Consumer confidence has finally seen a boost from last year's rate cuts, just in time to potentially take a knock from bank rate hikes.
The Westpac - Melbourne Institute Index of Consumer Sentiment increased by 4.2% in February, finally showing the delayed effects of consecutive RBA rate cuts late last year. However, the index remains 5.2% below its level a year ago and 13.6% below its level two years ago.
Westpac chief economist Bill Evans said the timing of the survey could also make it difficult to read, and that recent bank hikes could send consumer confidence back downward.
"The survey period was February 6 to February 10. Media coverage for February 6 and most of February 7 gave households strong reason to believe that the Reserve Bank was about to cut interest rates for a third time. While there was some speculation that the commercial banks would not pass the cut on in full respondents were likely buoyed by the prospect of even lower mortgage rates. Of course, the last three days of the survey were marked by disappointment that the Reserve Bank had not cut rates, speculation in the media that the Bank was likely to be on hold for the foreseeable future and other speculation that the commercial banks were now likely to actually raise rates," Evans said.
He pointed out that the impact of the banks' eventual rate rises had not been captured by the current survey, but said the index was 4.2% lower for responses received following the RBA decision compared to the first two days when borrowers still expected a rate cut.

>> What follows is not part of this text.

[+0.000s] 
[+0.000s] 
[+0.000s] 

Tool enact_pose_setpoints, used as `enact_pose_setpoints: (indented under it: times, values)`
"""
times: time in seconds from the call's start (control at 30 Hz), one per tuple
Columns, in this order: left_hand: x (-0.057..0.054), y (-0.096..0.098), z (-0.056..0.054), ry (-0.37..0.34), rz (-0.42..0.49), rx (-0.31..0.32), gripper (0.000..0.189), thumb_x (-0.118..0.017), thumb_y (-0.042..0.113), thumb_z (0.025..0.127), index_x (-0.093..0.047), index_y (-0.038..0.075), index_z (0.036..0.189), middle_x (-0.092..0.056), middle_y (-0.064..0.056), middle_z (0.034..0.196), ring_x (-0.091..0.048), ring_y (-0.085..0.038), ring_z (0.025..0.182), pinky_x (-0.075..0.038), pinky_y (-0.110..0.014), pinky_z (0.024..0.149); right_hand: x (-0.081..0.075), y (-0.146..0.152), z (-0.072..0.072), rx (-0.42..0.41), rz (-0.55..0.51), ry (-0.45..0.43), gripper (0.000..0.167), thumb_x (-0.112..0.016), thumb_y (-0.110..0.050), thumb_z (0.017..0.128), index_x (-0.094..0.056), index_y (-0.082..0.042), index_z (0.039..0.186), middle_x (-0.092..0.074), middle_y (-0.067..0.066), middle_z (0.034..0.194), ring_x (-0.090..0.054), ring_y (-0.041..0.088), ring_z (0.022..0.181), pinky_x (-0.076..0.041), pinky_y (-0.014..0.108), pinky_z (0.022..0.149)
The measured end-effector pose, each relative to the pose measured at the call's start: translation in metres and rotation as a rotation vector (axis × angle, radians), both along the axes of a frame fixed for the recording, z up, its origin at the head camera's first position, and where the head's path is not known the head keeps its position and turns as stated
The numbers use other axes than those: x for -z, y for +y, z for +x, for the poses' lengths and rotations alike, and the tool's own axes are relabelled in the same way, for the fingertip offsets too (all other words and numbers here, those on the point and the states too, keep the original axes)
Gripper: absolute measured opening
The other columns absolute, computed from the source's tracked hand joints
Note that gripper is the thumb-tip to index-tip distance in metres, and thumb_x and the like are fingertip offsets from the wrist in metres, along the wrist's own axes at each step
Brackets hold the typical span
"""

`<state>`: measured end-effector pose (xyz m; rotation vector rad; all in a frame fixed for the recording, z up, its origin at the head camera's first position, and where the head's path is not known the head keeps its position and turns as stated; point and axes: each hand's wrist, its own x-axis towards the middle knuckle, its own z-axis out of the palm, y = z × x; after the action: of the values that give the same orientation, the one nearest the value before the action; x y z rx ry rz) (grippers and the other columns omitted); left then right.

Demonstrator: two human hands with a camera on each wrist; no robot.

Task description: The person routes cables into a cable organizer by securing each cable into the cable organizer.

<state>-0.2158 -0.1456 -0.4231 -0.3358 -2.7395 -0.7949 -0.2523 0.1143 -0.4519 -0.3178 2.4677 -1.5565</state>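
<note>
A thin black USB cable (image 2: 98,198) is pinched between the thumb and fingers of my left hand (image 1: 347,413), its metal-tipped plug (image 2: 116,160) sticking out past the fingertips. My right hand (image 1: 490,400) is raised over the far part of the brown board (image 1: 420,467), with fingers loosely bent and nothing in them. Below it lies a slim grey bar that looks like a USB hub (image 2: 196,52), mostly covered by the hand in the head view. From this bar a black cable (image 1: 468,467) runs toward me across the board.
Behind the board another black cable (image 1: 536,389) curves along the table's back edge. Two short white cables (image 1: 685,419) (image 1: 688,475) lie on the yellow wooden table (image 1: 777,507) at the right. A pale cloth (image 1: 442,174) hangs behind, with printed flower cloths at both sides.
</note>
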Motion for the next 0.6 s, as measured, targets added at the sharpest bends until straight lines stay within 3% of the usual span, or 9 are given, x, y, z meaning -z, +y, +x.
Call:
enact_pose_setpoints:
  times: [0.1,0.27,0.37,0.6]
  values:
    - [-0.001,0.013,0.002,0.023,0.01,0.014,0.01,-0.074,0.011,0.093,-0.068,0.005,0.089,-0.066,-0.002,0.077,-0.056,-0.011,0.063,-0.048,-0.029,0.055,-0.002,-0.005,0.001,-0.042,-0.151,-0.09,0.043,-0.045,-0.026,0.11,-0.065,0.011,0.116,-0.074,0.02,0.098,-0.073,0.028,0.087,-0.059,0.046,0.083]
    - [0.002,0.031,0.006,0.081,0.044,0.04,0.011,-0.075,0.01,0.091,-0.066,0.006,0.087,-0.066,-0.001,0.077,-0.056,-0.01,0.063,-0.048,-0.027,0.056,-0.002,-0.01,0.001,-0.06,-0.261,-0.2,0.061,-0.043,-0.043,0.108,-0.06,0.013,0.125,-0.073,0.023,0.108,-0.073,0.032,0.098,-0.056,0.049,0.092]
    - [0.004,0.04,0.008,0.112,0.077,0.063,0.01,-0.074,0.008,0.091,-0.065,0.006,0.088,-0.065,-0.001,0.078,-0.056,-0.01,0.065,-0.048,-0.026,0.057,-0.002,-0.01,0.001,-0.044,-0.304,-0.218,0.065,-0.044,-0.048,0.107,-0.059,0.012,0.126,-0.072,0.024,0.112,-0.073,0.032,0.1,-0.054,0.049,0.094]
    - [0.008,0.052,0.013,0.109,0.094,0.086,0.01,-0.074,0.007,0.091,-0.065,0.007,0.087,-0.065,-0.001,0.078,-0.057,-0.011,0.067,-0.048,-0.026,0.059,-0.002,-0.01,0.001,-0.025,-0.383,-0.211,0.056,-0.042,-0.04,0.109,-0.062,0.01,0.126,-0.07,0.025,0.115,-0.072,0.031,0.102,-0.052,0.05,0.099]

Evans also expressed disappointment at the Reserve Bank's decision to keep rates on hold in February, and its statement that conditions would have to "weaken materially" before it would cut rates again. While Evans said the bank's forecast of a March had been thrown into doubt, he contended that a cut next month was still the best course of action.
"We continue to believe that lower rates are required and the best policy response is to move earlier rather than delay. Accordingly, we retain our view that a move in March is likely while emphasising that developments in the domestic economy, particularly around the labour market, will eventually force the Bank's hand even if they choose to defer in March," he said.